▸ Task details
From the entries that follow, extract each line holding the string "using".

▸ Information given
>>>>

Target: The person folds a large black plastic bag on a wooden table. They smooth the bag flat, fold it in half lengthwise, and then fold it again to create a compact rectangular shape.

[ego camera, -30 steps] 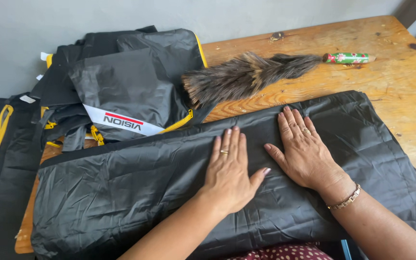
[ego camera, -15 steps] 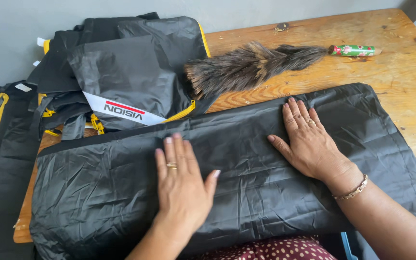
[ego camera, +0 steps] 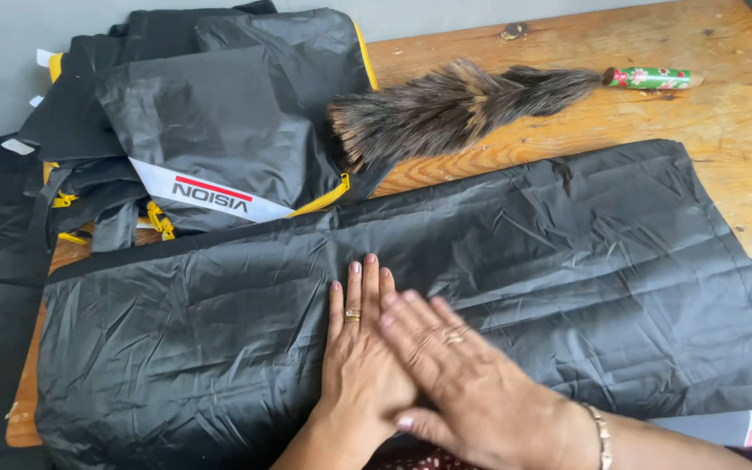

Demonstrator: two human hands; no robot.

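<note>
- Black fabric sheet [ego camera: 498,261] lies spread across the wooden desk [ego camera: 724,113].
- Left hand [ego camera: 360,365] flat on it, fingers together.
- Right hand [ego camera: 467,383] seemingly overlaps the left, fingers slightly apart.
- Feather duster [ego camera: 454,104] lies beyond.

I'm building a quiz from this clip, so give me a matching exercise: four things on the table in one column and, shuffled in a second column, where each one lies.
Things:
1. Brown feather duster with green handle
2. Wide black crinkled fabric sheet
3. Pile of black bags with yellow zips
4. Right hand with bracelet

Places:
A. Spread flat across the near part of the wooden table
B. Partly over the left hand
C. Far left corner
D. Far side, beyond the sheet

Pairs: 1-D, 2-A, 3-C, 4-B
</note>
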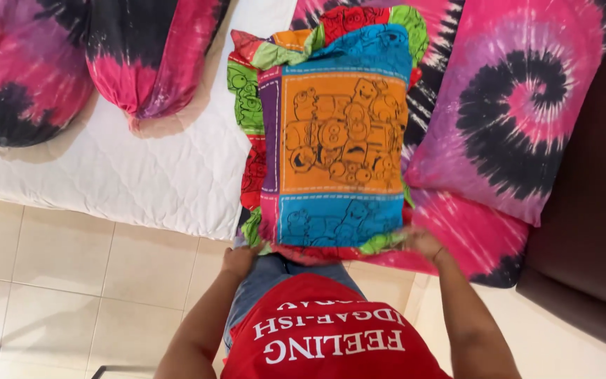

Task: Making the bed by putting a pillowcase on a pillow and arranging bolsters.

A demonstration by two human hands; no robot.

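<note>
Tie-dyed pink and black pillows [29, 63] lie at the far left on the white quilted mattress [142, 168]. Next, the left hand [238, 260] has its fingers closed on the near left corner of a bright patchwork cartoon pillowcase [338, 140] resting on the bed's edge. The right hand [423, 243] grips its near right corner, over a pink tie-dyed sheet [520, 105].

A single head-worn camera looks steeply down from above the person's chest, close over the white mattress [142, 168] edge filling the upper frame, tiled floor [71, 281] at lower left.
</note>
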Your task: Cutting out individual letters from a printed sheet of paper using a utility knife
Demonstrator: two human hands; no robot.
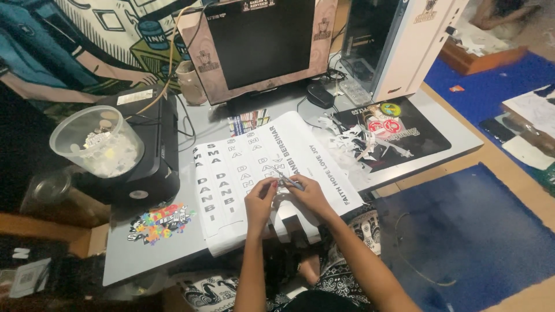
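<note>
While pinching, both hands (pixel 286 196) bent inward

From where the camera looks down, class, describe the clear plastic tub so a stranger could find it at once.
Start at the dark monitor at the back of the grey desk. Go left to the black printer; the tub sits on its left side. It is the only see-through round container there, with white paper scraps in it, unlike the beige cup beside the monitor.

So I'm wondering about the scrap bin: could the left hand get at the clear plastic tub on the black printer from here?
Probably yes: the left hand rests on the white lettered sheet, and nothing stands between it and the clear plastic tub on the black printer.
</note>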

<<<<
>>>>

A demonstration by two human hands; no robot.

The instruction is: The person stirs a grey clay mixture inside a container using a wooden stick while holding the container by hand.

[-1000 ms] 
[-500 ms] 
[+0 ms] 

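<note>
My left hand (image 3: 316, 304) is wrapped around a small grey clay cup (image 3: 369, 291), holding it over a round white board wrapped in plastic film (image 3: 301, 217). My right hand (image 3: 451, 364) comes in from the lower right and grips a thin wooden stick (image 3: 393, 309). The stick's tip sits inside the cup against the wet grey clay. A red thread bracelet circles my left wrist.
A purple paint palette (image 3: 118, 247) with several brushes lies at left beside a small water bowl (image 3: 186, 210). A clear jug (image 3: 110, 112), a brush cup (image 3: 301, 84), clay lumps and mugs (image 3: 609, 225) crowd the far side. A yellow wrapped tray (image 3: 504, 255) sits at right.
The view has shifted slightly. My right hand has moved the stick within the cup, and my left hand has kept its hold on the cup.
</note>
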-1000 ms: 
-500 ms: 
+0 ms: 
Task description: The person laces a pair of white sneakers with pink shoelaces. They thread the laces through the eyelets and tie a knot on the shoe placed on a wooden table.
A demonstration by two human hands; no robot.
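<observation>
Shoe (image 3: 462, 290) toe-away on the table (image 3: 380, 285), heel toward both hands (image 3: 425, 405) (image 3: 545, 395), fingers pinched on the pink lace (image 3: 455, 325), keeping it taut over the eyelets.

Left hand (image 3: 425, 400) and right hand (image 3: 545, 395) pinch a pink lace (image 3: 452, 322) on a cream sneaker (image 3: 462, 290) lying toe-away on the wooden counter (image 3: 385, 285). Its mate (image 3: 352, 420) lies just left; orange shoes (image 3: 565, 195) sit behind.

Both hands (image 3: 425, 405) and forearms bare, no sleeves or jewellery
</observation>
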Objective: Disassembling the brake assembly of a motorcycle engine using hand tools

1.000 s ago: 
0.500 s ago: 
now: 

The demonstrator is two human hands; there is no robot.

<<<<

▸ Response to this exercise
Your task: Cutting out individual letters from a printed sheet of paper using a utility knife
The instruction is: The person stirs a grey clay mixture inside a container using a wooden stick while holding the container by hand.
Objective: Disassembling the brake assembly of a motorcycle engine using hand tools

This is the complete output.